Work task - In the entries that follow, which lines hold the string "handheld"? List them.
== Entries shown ==
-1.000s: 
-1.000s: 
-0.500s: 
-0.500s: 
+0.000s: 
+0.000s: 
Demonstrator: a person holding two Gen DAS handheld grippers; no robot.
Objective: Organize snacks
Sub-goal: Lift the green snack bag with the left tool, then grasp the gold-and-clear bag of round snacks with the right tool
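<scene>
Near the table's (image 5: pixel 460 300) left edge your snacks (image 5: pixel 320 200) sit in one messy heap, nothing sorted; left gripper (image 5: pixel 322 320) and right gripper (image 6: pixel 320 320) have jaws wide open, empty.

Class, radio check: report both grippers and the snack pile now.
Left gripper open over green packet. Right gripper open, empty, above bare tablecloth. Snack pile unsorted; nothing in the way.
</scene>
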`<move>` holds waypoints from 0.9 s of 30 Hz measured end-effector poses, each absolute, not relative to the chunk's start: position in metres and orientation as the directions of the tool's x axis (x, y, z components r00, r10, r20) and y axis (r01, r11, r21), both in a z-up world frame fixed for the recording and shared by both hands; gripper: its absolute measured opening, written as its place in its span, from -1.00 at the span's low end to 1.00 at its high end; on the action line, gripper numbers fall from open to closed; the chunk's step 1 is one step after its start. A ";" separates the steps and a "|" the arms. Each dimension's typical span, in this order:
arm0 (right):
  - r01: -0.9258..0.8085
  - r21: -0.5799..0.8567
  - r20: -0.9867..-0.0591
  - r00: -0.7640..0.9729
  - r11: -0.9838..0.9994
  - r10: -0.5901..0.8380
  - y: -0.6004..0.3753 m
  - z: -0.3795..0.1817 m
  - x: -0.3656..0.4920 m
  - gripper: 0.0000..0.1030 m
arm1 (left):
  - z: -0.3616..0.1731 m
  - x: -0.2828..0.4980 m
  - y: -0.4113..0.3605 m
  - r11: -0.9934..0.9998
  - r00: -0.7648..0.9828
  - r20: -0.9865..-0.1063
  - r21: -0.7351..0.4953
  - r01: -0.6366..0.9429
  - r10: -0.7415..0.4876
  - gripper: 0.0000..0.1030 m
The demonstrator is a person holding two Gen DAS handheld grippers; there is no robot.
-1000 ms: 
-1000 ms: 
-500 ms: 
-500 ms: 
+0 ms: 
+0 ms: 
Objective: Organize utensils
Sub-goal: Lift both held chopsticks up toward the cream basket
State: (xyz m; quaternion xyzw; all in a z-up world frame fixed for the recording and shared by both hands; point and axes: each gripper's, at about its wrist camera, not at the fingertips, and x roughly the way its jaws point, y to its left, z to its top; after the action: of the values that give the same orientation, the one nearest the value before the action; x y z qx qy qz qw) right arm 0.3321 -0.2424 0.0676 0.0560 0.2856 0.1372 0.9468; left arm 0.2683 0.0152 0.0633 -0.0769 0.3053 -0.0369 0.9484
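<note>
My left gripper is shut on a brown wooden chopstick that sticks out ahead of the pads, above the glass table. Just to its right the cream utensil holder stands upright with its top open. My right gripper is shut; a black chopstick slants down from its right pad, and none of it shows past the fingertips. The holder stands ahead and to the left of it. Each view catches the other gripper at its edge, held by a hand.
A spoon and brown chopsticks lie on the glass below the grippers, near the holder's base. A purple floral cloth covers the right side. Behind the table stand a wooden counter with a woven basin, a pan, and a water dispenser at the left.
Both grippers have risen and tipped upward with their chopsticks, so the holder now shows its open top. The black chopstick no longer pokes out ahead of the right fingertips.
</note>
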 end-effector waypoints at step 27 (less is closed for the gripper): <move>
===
Result -
Demonstrator: a person holding two Gen DAS handheld grippers; no robot.
The demonstrator is a person holding two Gen DAS handheld grippers; there is no robot.

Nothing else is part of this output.